Robots Are Starting To Take Over Fast Food Jobs

Dan Fastenberg
businessinsider.com
July 18, 2013

In recent months, some fast food workers have been staging walk outs, complaining of low pay and the lack of benefits.

But a new trend suggests that they may face competition that doesn’t care what hours they work, or what they’re paid.

Fast food chains in Japan, China and Great Britain have begun piloting the use of robots to cook meals. And while robots have been emerging in recent years as a boon for completing menial tasks like dispensing medicines in hospitals, these fast food robots are capable of preparing full sushi rolls or noodle dishes for Asian food outlets. In many cases, customers complete their orders through a touchscreen, which then alerts the robot how to prepare the meal. No humans needed.

It stands to reason that American fast food companies will adopt the robots at some point. One new fast food robot is the noodle-slicing “Chef Cui” in China, which as the Associated Press reports, costs restauranteurs 30,000 Chinese Yuan to buy, or $2,000. Comparatively, a human noodle chef is paid about $4,700 a year in China, according to the AP.
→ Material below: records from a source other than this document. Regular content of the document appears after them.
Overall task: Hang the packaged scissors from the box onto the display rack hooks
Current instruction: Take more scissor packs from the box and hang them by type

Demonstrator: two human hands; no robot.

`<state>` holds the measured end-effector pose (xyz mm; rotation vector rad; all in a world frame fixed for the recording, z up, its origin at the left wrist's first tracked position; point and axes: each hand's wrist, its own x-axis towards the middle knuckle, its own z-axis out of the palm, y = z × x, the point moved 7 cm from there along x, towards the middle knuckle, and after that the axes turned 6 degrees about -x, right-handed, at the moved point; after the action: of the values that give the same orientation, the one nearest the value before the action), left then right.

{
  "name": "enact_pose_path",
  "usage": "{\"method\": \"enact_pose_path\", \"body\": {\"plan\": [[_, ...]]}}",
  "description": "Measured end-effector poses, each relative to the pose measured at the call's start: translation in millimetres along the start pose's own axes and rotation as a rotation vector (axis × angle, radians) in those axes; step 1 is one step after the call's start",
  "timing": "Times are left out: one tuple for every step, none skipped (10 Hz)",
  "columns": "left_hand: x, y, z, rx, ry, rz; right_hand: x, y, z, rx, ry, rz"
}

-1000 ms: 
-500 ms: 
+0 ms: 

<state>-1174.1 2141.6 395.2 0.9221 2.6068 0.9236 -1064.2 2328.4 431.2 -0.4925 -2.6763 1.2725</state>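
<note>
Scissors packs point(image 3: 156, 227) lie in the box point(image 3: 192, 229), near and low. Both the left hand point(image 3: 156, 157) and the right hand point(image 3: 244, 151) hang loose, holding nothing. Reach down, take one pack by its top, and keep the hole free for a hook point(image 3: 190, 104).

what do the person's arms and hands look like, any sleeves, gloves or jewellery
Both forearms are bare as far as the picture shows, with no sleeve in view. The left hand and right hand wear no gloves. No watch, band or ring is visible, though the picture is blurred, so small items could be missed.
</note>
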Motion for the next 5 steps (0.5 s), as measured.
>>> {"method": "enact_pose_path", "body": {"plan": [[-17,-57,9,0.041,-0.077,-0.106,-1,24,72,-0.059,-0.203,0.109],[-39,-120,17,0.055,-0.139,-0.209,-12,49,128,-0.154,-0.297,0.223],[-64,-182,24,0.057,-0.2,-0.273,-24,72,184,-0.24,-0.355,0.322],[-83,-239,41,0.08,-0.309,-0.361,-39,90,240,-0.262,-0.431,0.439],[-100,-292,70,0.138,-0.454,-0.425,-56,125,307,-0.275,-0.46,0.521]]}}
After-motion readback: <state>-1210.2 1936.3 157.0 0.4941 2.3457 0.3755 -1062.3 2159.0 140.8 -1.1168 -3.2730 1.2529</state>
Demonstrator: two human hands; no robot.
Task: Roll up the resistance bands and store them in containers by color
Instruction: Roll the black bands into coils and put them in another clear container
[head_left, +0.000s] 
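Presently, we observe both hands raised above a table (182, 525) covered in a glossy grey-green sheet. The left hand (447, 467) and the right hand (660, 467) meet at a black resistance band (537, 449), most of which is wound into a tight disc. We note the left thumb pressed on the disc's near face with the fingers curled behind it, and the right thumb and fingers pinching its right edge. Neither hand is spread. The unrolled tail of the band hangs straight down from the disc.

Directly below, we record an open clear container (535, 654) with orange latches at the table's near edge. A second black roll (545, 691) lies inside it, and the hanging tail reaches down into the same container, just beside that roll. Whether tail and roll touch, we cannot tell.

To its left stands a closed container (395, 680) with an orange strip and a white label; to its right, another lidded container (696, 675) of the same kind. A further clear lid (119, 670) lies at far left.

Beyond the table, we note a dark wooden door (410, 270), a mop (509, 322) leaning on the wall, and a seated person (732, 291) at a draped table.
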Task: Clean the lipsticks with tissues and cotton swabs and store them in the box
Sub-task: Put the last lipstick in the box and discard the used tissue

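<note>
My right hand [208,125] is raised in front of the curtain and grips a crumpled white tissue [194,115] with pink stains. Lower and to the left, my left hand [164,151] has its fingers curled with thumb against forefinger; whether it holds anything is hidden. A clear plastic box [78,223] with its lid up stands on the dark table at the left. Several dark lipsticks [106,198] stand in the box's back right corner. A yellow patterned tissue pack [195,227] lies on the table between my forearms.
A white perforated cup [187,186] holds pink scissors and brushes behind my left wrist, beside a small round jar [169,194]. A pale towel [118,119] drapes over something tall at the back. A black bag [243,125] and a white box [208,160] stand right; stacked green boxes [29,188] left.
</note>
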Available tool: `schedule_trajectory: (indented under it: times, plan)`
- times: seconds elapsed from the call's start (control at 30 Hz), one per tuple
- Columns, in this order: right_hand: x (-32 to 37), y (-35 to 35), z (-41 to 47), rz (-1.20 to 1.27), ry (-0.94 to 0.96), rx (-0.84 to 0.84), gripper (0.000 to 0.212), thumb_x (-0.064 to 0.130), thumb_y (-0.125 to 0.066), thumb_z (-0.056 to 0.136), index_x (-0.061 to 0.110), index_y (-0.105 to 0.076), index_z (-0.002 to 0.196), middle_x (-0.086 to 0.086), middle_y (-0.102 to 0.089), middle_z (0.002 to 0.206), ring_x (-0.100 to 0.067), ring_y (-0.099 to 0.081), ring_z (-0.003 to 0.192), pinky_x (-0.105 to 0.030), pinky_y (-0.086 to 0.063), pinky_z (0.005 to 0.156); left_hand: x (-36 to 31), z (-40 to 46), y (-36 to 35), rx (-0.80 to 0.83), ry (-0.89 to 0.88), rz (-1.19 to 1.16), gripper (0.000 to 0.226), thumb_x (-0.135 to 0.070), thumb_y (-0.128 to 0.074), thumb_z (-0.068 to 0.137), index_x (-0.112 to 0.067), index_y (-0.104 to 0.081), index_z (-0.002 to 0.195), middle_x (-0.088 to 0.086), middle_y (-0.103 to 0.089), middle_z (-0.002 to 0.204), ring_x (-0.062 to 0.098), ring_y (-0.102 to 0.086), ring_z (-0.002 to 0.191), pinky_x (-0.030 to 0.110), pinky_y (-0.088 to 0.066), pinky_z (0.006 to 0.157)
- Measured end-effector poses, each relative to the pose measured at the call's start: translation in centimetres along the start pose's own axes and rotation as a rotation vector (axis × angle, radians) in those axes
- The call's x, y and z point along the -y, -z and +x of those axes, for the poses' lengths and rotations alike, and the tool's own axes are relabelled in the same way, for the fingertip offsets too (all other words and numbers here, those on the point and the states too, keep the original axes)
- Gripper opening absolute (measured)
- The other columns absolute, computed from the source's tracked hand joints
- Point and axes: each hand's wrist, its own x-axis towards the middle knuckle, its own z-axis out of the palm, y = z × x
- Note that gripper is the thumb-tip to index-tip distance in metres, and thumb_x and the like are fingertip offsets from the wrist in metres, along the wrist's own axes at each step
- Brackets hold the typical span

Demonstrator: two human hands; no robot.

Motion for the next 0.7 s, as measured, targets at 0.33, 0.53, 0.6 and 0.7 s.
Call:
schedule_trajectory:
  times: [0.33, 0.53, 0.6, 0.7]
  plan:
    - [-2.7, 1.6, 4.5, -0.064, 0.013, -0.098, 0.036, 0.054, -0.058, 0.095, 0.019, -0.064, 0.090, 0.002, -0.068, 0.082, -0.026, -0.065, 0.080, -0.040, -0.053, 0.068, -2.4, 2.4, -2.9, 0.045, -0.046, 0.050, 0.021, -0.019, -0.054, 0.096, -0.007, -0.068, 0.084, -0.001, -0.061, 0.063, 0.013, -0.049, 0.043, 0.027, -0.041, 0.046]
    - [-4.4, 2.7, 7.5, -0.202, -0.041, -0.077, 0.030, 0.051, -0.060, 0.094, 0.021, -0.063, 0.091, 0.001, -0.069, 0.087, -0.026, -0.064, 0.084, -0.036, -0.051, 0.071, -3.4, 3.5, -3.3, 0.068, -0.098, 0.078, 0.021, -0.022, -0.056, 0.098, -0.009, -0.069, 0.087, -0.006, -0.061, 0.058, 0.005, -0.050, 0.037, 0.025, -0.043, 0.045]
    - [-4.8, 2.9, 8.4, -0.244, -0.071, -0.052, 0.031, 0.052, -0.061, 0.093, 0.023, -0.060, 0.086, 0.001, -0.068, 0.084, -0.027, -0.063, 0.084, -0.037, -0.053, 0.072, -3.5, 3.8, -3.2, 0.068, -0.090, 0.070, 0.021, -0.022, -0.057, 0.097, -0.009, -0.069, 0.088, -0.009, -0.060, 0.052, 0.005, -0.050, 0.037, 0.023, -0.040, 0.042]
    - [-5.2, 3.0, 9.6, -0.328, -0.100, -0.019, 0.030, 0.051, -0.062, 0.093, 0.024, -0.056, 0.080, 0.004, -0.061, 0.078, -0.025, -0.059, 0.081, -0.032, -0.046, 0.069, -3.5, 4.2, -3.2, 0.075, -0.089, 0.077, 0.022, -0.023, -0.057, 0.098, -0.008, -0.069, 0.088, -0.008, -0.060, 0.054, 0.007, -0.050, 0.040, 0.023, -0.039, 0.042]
For Liu Maohu, a noodle restaurant owner in Beijing, the choice of hiring a robot over a human is easy. “The robot chef can slice noodles better than human chefs,” he told the AP. “And it is much cheaper than a real human chef.”

This is just the beginning, too. A report by the McKinsey & Company consulting group says that robots will occupy about one out of every eight commercial service jobs by 2025. And for fields like manufacturingpackingconstruction and maintenance, the figure is roughly one in four. To reach those numbers, companies will have to invest roughly $1.4 trillion, according to McKinsey.